- 1 Introduction
- 2 Smart fonts — the basics
- 3 The bad news: Multiple technologies (TIMTOWTDI)
- 4 Text Services Application Programming Interfaces (APIs)
- 5 The Contenders
- 6 Comparison of available technologies
- 7 References
1.1 Your first model
My son puts together plastic models of World War II airplanes. He can tell you the history, performance, armament, kill ratio, and numerous other specifications for a couple dozen aircraft types. When we bought his first AirFix model, we looked for one with “Level 1” difficulty because I knew it would have just a few parts to fit together. With a little experience under his belt, he has now moved on to Level 2 and 3.
Understanding font and rendering technologies is a little like that. Most of us started at Level 1 when we learned that one character was represented by one byte in the computer. We probably developed a mental model of rendering that looked something like this:
That is, the byte value for each character is used to index an array of shapes (i.e. font), and the resultant sequence of shapes is laid out on the paper, one next to the other.
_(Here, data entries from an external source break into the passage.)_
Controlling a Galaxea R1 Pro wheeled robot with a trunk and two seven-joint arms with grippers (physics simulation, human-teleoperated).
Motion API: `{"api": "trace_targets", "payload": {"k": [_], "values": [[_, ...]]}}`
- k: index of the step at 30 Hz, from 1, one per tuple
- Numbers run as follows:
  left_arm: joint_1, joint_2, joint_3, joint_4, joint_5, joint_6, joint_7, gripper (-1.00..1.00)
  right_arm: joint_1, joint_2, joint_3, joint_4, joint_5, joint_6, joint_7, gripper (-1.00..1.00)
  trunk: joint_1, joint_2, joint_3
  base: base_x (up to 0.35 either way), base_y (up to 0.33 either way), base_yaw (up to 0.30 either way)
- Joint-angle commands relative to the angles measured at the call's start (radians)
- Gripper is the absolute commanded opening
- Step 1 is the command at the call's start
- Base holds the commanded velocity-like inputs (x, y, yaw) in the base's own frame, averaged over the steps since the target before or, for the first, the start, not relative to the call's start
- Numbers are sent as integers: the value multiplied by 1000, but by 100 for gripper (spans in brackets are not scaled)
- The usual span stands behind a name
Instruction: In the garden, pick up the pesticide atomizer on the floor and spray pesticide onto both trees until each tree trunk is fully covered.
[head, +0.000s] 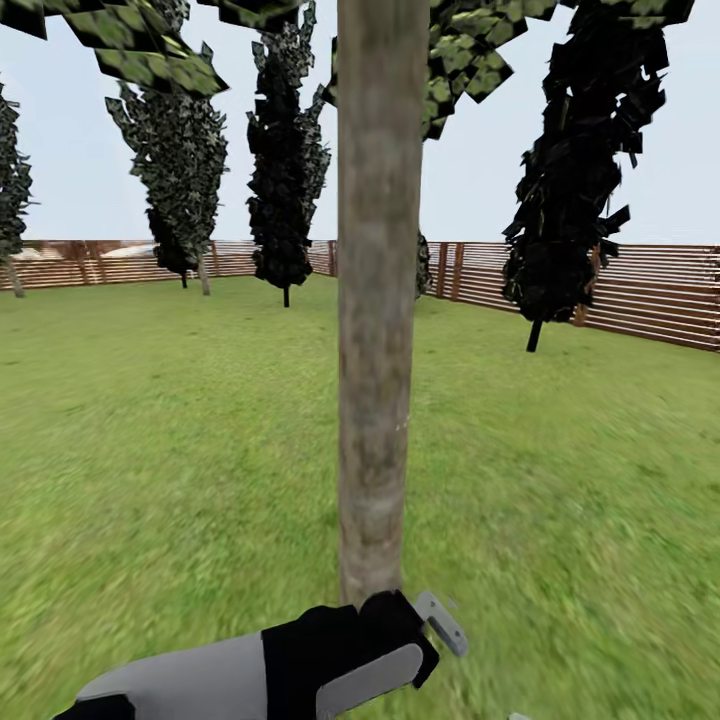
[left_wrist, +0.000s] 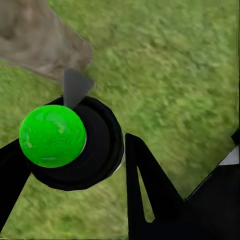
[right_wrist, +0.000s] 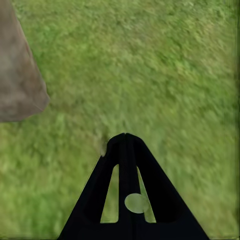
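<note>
Tree trunk (head: 377, 300): mottled grey-brown column, upright, standing at the middle of the head view, rising past the top edge into flat green leaves (head: 150, 50). Its foot met the grass lawn (head: 150, 450) just beyond the left arm. The left wrist view took in a patch of the same trunk (left_wrist: 40, 40) beside the atomizer; the right wrist view caught its base (right_wrist: 17, 75) at one edge, with grass all around.

Pesticide atomizer (left_wrist: 70, 142): held in the left gripper (left_wrist: 75, 165), seen from above in the left wrist view as a bright green ball on a black round collar, a grey pointed nozzle aimed towards the trunk. The black fingers (left_wrist: 145, 185) stood on either side of the collar, clamped against it. The head view gave only a grey tip (head: 440, 622) jutting past the black wrist (head: 345, 650), close to the trunk's foot.

Right gripper (right_wrist: 126, 145): fingers pressed together into one black wedge, nothing between them, above bare grass.

Background, head view: dark narrow cypress-like trees (head: 285, 160), brown slat fence (head: 640, 295) ringing the lawn, pale sky.
</note>
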Motion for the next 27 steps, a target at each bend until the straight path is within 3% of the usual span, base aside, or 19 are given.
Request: {"api": "trace_targets", "payload": {"k": [1, 5, 11, 13, 17, 19, 27], "values": [[-3, 0, -2, 19, 6, -1, -12, -100, -1, 0, 1, 0, -8, -6, 0, -100, 0, -2, -2, -257, 227, -217], [-37, 1, -5, 99, 0, -51, -139, -100, -1, 0, 1, 0, -8, -6, 0, -100, 0, -2, -2, -168, 190, -217], [-158, 2, -3, 201, 3, -81, -300, -100, -1, 0, 2, 0, -8, -6, 0, -100, 0, -2, -2, -11, 263, -213], [-215, 1, 3, 276, 11, -81, -345, -100, -1, 0, 2, 0, -8, -6, 0, -100, 0, -2, -2, 100, 304, -163], [-291, -1, 18, 475, 24, -102, -398, -100, -1, 0, 3, 0, -8, -7, 0, -100, 0, -2, -2, 55, 133, -59], [-302, 0, 20, 518, 25, -124, -417, -100, -1, 0, 3, 0, -8, -6, 0, -100, 0, -2, -2, 18, 43, -19], [-344, 9, 24, 552, 23, -154, -441, -100, -1, 0, 4, -1, -8, -7, 0, -100, 0, -2, -2, 3, 8, -4]]}}
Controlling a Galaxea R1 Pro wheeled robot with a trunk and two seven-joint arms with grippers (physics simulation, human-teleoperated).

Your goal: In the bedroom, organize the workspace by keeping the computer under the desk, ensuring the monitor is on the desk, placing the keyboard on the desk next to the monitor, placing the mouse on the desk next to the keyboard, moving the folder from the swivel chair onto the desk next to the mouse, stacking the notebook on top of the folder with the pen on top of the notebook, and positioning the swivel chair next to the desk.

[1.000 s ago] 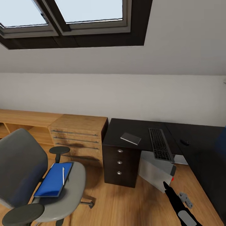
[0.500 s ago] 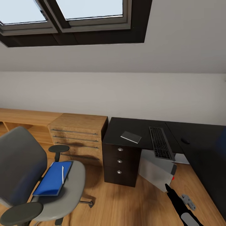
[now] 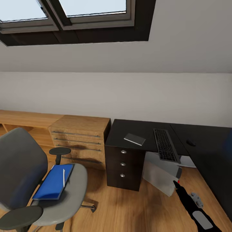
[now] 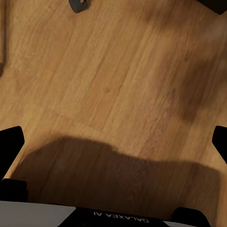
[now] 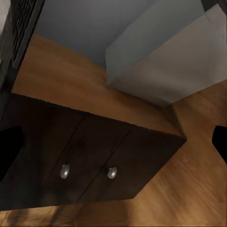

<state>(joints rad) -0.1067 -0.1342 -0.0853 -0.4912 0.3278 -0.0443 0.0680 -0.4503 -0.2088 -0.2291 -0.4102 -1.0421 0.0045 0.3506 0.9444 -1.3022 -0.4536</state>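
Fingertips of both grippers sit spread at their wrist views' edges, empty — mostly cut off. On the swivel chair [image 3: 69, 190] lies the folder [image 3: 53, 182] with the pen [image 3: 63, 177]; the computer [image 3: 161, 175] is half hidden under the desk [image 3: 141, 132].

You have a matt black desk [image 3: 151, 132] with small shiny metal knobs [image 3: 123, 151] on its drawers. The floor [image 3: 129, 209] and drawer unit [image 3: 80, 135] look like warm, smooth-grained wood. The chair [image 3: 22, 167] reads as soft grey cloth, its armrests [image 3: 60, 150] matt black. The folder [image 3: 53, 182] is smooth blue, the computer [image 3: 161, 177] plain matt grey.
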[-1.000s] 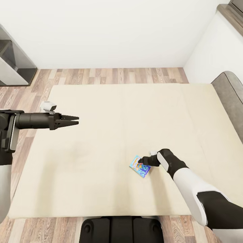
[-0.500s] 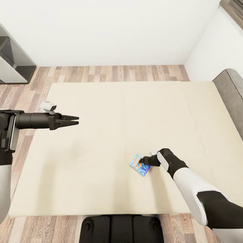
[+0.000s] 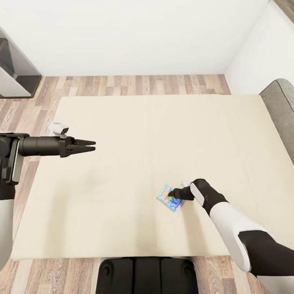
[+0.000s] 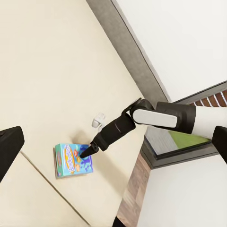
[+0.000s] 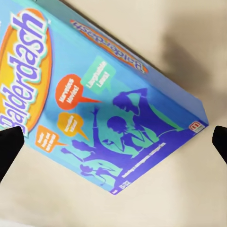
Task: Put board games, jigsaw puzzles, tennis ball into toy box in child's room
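Note:
A blue board game (image 3: 168, 197) printed "Balderdash" lies flat on the beige mattress of the bed (image 3: 134, 134), toward its near right part. My right gripper (image 3: 174, 194) hangs low over the box's right end, open. In the right wrist view the board game (image 5: 90, 104) lies close between the two spread fingertips (image 5: 9, 146). My left gripper (image 3: 89, 145) is held level over the bed's left side, far from the box, open and empty. The left wrist view looks across at the board game (image 4: 73, 160) and the right gripper (image 4: 90, 151) on it.
A grey headboard (image 3: 282, 110) runs along the bed's right side. Wood-plank floor (image 3: 134, 83) borders the bed at the far and left sides, below white walls. A dark cabinet (image 3: 14, 71) stands at the far left. My base (image 3: 147, 275) is against the bed's near edge.
The whole picture has slid a little, so the camera has moved. The box has not moved on the bed, and both arms keep their pose.

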`<state>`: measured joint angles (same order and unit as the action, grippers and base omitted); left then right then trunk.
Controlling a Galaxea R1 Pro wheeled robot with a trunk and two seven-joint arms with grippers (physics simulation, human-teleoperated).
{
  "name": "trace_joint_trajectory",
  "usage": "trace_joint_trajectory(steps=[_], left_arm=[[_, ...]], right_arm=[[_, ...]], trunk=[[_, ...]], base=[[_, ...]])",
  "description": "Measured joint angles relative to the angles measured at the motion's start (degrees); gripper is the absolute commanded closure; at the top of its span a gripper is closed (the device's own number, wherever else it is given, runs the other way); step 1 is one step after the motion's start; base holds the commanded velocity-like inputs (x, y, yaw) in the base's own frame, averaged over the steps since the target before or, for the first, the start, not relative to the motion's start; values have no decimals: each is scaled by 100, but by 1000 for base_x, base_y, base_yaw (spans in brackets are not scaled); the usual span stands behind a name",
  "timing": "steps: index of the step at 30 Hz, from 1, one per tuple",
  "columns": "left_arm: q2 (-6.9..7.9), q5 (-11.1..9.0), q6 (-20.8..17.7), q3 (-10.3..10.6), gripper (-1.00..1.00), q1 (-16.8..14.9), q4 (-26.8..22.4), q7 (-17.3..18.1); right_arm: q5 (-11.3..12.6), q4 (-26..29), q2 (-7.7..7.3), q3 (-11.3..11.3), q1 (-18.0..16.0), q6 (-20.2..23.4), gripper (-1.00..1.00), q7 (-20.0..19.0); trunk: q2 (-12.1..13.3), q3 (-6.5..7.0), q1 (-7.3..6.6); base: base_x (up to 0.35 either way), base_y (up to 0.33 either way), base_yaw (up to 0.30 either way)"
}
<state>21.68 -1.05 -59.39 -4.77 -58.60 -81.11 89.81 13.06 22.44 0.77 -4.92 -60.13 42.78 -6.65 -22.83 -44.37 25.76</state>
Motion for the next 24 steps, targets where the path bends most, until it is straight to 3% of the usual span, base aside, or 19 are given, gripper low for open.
trace_joint_trajectory(steps=[24], left_arm=[[-7, 9, 0, -7, -100, 0, 0, 1]], right_arm=[[-8, 176, 9, -9, -163, 164, -100, 22]], trunk=[[0, -220, 0]], base=[[0, 0, 0]])
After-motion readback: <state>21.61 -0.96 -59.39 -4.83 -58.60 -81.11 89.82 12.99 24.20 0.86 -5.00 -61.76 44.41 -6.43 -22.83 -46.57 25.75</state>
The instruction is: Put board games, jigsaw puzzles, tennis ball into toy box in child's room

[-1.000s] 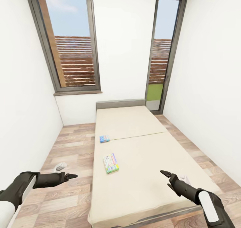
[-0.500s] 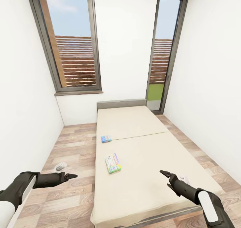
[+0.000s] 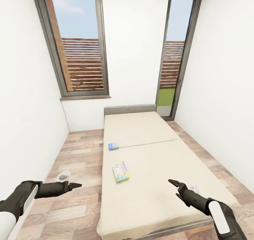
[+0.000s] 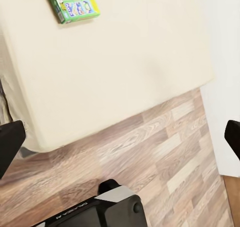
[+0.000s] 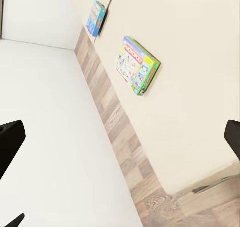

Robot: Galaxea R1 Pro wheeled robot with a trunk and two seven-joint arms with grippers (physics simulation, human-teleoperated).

Just like my son, who learned that Level 1 models do not have the detail he wanted, we need to understand that the rendering model shown above is naîve and inadequate for a number of reasons, and we need a more accurate understanding of what is going on during rendering. That is what this section is about.
1.2 Why the simple model doesn’t stand up
One of the first obvious weaknesses of the simple model is that a font cannot support more than one character set and encoding1. For example, the single font named “Times New Roman” supports several different character sets (Western, Eastern European, Cyrillic, Arabic). Further, we know that this same font has different encodings for the same characters on different platforms (e.g., Windows and Macintosh). The simple model does not allow us to do this.
Another weakness of our simple model is that it allows for small character sets only, i.e., those that have less than a few hundred characters. Not only do we need Unicode (so we can get beyond 256 characters), we need an efficient mapping from Unicode character code domain (0 .. 0x10FFFF) to glyph — we do not want our font to require an array of 1,114,112 glyphs just to support a thousand Unicode characters needed for, say, Ethiopic.
Finally, we recognize that rendering (even Latin text) is more difficult than simply putting a bunch of glyphs side by side in a row. In Latin text, for example, diacritics need to be positioned (or even stacked) over the preceding character and simultaneously any dotted letters (i or j) on which the diacritics are stacking probably need to lose their dots. This model obviously cannot handle non-Roman scripts, with their complexities of contextual glyph shapes, reordering, and positioning.
1.3 Simple TrueType model
The first enhancement we will look at is what I’ll call the TrueType model. The essential difference between this model and our simple model is the introduction of one or more mappings between coded character sets and the glyph repertoire. You will recall that in TrueType fonts a table called the cmap is used to find what glyph is to be used for a given character code. Further, a TrueType font can -– and most do -– contain more than one cmap2.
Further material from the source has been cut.